Camping safety? How do you prepare for it? Let's see what being safe is. The best way I can describe it is through the Boy Scout Motto: Always Be Prepared.
You never know what will happen or when. If you can take a first aid class, do so. You can use this knowledge anywhere, anytime. It is priceless information that may save someone's life.
They teach all kinds of safety skills.
What kind of things can happen at a campground? Well, let's see.
There are trees, rocks, water, sand, ticks, mosquitoes, snakes, bees, sun, boats and the dreaded poison oak.
Now, can you think of any reason NOT to be prepared?
In an emergency situation, such as a snake bite, be ready to head to the nearest hospital.
Gather that kind of emergency information and keep it handy BEFORE you get to the campground. I keep a cork board and a dry erase board hanging in the camper. On the cork board, I have emergency phone numbers. These include the hospital, family, friends readily available and park host station.
Make everyone aware of these numbers and when to use them. The dry erase board is for notes to each other. If you are going out of your camp area, leave a note for other family members as to where you are going and what time you left. When you come back, just erase it.
Keep a first aid kit in your camper or vehicle.
Some very innocent looking plants can inflict serious injury.
Poison Ivy and Poison Oak can cause an itchy rash, and for some who are sensitive, it can spread all over the body.
You can also spread it all around if you touch the plant and then touch your skin.
Recognize Poison Ivy by the 3 leaves. Sometimes you can see the oil on the leaves, but usually you won't notice it. It is a ground covering plant and its vines can climb trees.
If exposed, you'll need to wash off the oil with soap and water, and then apply Calamine lotion from the first aid kit.
People who are allergic to bees can have reactions to them and start major swelling in the exposed area very quickly, or worse.
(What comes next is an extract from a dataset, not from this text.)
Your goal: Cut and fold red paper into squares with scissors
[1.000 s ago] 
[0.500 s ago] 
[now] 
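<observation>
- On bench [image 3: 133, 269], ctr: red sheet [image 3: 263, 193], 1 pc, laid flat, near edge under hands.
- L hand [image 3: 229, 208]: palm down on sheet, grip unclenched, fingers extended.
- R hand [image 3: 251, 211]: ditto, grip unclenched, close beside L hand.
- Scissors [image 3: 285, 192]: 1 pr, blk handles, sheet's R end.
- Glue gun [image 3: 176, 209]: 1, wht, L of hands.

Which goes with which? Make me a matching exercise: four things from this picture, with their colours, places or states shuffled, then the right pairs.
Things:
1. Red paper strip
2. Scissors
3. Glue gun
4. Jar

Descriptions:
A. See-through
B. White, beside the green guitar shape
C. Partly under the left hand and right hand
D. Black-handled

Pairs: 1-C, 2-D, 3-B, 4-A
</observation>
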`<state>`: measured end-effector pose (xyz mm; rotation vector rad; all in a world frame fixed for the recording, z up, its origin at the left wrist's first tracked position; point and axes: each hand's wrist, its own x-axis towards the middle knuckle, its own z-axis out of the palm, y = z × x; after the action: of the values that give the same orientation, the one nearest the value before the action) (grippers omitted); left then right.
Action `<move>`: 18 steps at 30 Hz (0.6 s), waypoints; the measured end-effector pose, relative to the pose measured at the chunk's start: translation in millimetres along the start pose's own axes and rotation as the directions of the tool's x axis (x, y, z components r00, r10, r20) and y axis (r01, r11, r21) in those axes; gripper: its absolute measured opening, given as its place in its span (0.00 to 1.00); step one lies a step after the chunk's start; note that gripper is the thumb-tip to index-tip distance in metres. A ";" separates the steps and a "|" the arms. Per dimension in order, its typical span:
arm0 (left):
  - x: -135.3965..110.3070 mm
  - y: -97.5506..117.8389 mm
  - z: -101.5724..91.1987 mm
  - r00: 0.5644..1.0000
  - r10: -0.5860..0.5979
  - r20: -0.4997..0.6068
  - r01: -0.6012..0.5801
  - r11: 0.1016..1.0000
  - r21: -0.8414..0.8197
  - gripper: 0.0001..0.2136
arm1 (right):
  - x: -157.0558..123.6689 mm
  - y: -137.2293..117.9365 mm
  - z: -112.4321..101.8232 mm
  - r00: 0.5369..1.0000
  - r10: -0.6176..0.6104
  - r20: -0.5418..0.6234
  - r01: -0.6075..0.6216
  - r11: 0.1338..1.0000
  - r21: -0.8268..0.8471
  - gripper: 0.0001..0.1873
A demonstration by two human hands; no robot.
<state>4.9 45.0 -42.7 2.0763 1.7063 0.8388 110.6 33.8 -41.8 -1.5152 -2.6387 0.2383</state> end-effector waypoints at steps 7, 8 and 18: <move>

You may save a life, just knowing how to handle these things. If you have any questions about any situation you find yourself in, just call out for help. You will find people willing to do whatever necessary to come to your aid.
Mosquitoes carry diseases, some of which are deadly. Be prepared to repel them with natural mosquito treatments.
Don't forget to plan for sunny days! A sunburn can be dangerous, so be sure to take sunscreen, hats, sunglasses, and possibly umbrellas to create shade when you need it.
Water safety is of the utmost importance in camping safety.
Learn to use life vests and rescue floats and please do not get on the water without on.
Learn to use CPR if at all possible.
Some companies have programs for CPR training for their employees.
The YMCA and Red Cross are other resources.
Teach your children how to buckle them on. They truly do save lives.
Think about fire safety as part of your camping safety preparations.
Remember the picture of Smokey the Bear and the reminder that "Only You Can Prevent Forest Fires".
Teach your children what to do to prevent forest fires.
There are trees all around your camp site and fires can get out of control. Keep all fires in designated areas only.
You will find a fire ring at your campsite.
Please use it when the weather permits.
You should not burn any wood on a very windy day.
Sometimes if it hasn't rained in a while, there may be a burn ban posted.
That means the ground and surroundings are too dry and making a fire is too dangerous.
Please follow all campground rules.They are there for your protection.
Always have a way to put out an unexpected fire.
Wind can carry burning debris and create a fire elsewhere, too.
Keep camping safety in mind for all activities.
If you are not familiar with the campground safety rules, ask the attendant on duty for a copy of them.
Make sure your children know the rules and follow them. It is for their safety, also. Always encourage them to report any suspicious happenings to an adult.